Task prompt> Each line in the entries below that holds the string "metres" is to be listed.

Available records>
--------
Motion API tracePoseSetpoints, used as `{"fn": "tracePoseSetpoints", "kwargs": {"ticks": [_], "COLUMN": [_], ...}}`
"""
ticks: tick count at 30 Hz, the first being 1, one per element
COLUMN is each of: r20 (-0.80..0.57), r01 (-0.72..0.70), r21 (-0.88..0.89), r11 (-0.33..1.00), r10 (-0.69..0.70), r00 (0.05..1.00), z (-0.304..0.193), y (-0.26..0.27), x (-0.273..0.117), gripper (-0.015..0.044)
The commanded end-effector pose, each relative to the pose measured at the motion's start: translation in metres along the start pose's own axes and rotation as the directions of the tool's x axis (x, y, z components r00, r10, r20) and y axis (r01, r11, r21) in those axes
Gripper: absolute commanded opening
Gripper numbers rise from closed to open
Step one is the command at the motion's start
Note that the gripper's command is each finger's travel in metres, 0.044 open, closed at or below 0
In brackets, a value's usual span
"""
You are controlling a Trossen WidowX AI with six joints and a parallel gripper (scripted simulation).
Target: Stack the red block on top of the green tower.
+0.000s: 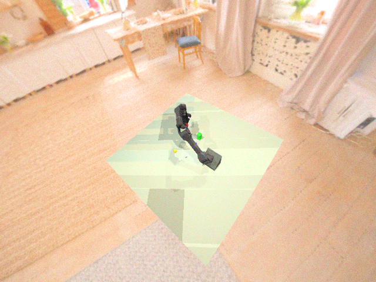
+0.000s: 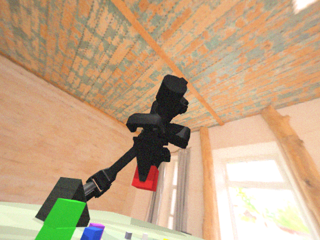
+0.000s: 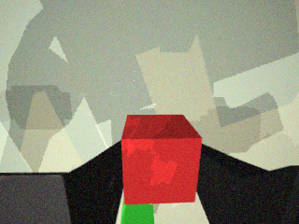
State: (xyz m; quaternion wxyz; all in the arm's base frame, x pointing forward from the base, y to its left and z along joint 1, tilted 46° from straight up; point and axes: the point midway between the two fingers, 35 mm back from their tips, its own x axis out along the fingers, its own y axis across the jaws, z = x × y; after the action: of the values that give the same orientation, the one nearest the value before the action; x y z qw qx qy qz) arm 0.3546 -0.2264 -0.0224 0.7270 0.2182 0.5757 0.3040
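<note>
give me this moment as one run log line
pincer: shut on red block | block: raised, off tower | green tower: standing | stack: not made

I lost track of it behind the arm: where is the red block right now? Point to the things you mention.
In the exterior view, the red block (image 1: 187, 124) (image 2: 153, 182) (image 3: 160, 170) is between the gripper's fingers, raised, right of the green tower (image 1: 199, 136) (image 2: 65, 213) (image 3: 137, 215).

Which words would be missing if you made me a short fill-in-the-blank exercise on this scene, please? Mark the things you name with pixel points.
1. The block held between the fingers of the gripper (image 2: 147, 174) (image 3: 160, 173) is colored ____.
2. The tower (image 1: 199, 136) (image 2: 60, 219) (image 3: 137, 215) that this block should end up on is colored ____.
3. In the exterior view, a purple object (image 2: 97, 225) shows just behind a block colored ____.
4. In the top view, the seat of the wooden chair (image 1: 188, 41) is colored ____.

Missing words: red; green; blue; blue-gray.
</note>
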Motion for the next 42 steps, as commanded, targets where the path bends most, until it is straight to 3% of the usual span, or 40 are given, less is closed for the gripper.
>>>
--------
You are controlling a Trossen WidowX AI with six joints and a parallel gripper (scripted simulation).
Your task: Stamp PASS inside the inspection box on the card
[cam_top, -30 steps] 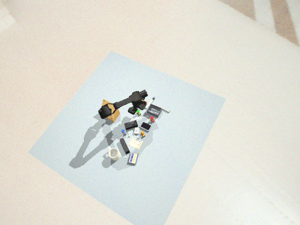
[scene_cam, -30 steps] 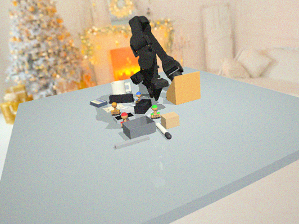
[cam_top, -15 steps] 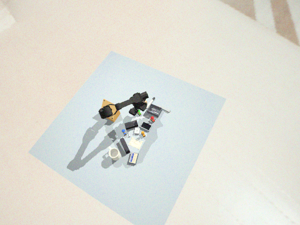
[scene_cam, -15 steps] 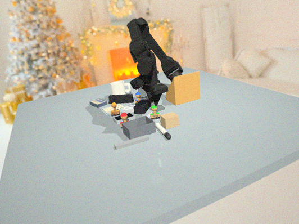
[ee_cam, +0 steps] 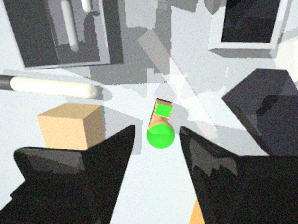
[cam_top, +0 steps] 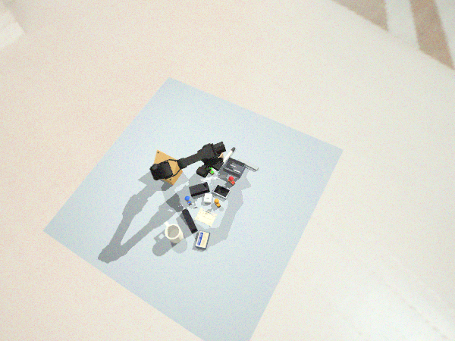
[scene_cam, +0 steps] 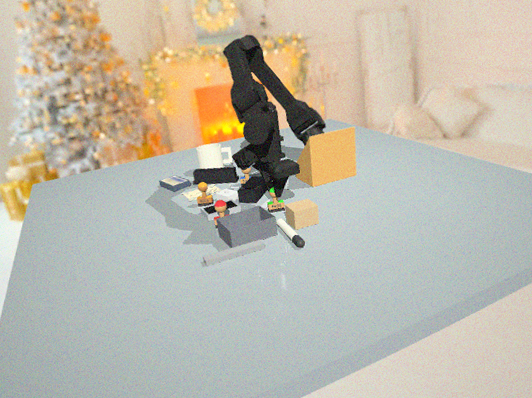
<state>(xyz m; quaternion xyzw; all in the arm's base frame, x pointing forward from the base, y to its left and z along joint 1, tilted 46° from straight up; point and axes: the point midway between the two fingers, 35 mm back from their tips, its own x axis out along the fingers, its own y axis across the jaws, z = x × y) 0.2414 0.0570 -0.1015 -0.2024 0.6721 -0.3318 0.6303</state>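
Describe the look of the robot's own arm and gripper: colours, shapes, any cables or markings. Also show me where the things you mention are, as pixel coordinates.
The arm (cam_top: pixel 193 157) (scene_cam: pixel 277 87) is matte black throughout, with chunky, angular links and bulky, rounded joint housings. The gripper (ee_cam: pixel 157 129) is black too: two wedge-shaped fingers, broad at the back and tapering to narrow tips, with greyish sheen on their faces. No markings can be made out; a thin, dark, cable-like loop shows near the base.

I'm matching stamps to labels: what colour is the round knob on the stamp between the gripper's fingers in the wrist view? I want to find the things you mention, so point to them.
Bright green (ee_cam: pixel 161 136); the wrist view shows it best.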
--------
Task response>
The commanded end-effector pose, each relative to the pose measured at the motion's start: translation in metres along the start pose's own axes and rotation as the directions of the tool's x axis (x, y, z components r00, r10, r20) and y axis (r01, r11, r21) in those axes
Note that the gripper's command is each finger's travel in metres, 0.044 open, closed at or below 0

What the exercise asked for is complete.